Alpine Eagle 🇩🇪
所在地:ベルリン (ドイツ)
累計調達額:$12.4mn (約19億円)
最新調達:Seed (2025年3月 $12.4mn (約19億円 154円レートで計算))
著名投資家:General Catalyst
著名防衛投資家:-
事業カテゴリー:自律システム・オペレーション
主要領域:航空領域
事業内容:AI搭載型の対ドローン(C-UAS)システムサービスの提供
Alpine Eagleは、元Airbus Helicopters Inc.で電装システムエンジニアリング部門責任者を務めたJan-Hendrik Boelens氏と、Fraunhofer-Gesellschaft(フラウンホーファー研究機構)でシニアサイエンティストを務めたTimo Breuer氏らによって2023年に設立された防衛テック企業です。同社の事業の中核は、複数の無人機を空中に展開し、それ自体を「センサー兼・迎撃機」として運用する対ドローン防空システム「Sentinel」です。Sentinelの最大の特徴は、AIを搭載した「空飛ぶ監視塔」として機能する点にあります。従来の地上レーダーでは、山や建造物の陰(死角)を低空飛行してくる小型無人機(UAS)の発見が遅れるという弱点がありました。Sentinelはセンサー群を常に上空に配置することでこの死角を解消し、敵の早期発見から識別、そして遠距離での迎撃までをネットワーク上で統合的に実行します。
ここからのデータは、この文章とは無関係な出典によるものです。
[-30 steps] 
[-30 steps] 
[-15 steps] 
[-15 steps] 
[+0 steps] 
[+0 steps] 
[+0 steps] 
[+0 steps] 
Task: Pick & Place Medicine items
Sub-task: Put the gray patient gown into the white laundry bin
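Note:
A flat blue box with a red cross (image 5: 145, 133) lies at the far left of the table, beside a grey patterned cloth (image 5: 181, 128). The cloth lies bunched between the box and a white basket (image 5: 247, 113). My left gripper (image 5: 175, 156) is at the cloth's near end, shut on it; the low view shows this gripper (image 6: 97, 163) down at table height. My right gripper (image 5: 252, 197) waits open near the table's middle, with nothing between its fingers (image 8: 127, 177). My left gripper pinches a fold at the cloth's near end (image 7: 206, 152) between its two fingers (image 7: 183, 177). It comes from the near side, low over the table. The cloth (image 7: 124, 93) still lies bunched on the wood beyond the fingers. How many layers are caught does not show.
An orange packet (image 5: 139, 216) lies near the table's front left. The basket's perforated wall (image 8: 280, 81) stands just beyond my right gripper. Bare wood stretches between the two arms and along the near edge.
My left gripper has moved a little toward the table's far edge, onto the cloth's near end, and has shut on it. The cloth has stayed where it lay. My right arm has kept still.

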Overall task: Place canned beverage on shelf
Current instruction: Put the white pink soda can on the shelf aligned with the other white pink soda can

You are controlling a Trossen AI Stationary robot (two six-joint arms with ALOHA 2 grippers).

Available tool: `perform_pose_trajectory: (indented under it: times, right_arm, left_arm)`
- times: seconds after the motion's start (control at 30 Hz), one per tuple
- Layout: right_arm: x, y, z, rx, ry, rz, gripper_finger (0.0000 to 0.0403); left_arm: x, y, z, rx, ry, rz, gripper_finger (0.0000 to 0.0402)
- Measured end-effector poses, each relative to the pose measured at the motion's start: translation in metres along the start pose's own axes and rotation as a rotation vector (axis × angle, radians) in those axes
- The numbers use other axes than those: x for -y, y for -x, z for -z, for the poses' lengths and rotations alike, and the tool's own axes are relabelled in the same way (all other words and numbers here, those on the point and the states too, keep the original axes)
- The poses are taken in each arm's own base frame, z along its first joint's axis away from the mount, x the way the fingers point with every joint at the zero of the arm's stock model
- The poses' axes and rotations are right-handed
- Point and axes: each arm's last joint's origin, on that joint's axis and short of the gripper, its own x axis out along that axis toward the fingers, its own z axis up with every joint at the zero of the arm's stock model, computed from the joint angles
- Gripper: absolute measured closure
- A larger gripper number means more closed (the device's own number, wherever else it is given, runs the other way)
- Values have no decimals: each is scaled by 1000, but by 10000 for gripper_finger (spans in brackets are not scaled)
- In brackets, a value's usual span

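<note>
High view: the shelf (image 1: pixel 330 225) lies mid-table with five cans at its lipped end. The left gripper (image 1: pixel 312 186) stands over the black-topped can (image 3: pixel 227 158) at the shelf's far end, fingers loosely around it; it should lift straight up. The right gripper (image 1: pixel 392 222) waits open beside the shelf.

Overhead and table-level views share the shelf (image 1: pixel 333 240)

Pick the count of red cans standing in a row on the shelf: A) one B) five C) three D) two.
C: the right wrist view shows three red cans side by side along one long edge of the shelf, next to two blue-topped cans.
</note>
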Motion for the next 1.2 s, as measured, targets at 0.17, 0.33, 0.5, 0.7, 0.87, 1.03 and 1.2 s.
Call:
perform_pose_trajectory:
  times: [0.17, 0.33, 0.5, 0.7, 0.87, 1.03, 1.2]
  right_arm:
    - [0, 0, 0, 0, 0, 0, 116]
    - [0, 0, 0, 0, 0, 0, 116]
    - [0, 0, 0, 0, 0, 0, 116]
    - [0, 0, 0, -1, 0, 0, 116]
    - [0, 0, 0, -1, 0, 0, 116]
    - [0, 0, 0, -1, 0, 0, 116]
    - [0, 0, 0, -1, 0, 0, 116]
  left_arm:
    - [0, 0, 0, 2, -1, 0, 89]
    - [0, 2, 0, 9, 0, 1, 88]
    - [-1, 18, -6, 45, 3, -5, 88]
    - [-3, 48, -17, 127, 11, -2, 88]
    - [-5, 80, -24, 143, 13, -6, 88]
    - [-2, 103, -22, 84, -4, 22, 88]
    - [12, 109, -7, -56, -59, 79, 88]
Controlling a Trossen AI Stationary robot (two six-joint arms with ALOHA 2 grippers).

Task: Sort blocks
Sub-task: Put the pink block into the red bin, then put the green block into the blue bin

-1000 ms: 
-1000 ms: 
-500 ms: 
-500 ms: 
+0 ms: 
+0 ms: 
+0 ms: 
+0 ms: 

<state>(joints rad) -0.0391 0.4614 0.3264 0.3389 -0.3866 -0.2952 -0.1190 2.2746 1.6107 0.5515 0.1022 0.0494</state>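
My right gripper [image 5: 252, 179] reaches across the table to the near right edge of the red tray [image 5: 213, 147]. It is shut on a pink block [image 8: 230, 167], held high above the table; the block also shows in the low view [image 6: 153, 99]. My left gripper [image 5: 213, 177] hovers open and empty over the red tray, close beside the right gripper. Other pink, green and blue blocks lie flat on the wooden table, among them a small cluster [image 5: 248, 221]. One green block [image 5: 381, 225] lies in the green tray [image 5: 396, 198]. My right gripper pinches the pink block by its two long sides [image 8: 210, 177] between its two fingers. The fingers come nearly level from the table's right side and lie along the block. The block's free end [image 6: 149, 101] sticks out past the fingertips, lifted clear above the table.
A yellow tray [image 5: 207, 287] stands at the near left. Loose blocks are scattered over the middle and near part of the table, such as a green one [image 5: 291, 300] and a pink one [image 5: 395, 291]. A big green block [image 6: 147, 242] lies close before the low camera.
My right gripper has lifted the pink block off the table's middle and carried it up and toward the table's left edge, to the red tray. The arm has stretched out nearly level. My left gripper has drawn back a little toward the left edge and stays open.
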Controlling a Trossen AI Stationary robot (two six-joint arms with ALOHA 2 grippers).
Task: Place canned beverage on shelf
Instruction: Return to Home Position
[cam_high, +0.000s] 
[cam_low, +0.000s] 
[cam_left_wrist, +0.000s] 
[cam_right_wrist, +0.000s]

また同システムは、位置情報を狂わせる「スプーフィング(なりすまし攻撃)」や激しい電波妨害が常態化した戦場であっても、GPSに依存せず、独自のセンサー技術(慣性航法やセンサーフュージョン)によって自律的に運用し、安定した防空能力を維持できるよう設計されています。防衛分野においては2025年7月、英国防省の次世代対ドローン防衛プログラム「Project Vanaheim」において、Alpine EagleのSentinelが英米部隊による空対空対無人機試験に投入され、実戦を想定したフィールド環境での有効性が検証されたと公表しました。同検証は、防空用の無人機群を上空に展開し、単一のオペレーターで管制しながら、小型無人機を探知・分類し、スタンドオフ距離から迎撃できるかを確認するものであり、地形の影響を受けにくい空中センサーと高い自動化レベル、データフュージョン(複数センサー情報の統合)に基づく対ドローン運用が、実際の部隊訓練環境の中で機能し得ることを示す試験として位置づけられています。
事業状況:
Alpine Eagleは、2025年7月に元Royal Navy士官かつ元McKinseyコンサルタントであるMichael Golden氏をCommercial Director兼Head of UKとして迎え、英国市場を製造・開発・パートナーシップ構築の重要拠点として位置づける方針を示しており、今後英国での事業拡大が予想されています。
注意: 本稿は、公開情報および政策文書に基づく一般的な整理を目的としたものであり、特定の企業、技術、能力の優劣や戦略的示唆を意図するものではありません。個別の分析や議論については、関係者間の適切な枠組みのもとで行われるべきものと考えています。